== PROBLEM DESCRIPTION ==
The lines from the start of the data up to and including the one with "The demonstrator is" should be returned exactly, and nothing else.

-- -- --

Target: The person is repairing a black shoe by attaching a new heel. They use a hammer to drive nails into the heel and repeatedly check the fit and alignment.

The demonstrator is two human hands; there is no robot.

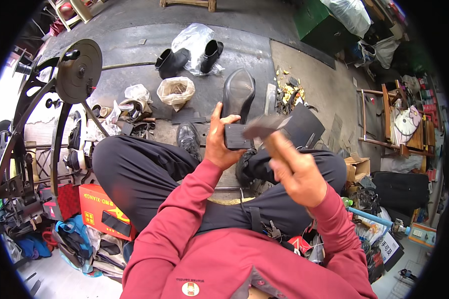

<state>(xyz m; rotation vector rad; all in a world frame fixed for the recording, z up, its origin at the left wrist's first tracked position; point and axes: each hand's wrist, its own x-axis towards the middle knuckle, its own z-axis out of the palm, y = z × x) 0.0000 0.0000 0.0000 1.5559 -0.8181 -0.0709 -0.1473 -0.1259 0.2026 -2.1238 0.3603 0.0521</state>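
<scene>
Left hand: fingers wrapped around the heel end of one black shoe, sole upward, toe pointing far, between the knees at centre. Right hand: clenched on a blurred hammer-like tool, its head just right of the ridged heel; contact cannot be told. Shoe, handling: probably light, sole stiff, upper softer, smooth sole perhaps slippery; best held at the heel sides, fingers off the ridged face. Farther left: scrap-filled bag; two black boots. Far right: scattered scraps. Left: wheeled machine.
</scene>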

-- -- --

== YOUR SOLUTION ==
Target: The person is repairing a black shoe by attaching a new heel. They use a hammer to drive nails into the heel and repeatedly check the fit and alignment.

The demonstrator is two human hands; there is no robot.

Now the exercise is finished.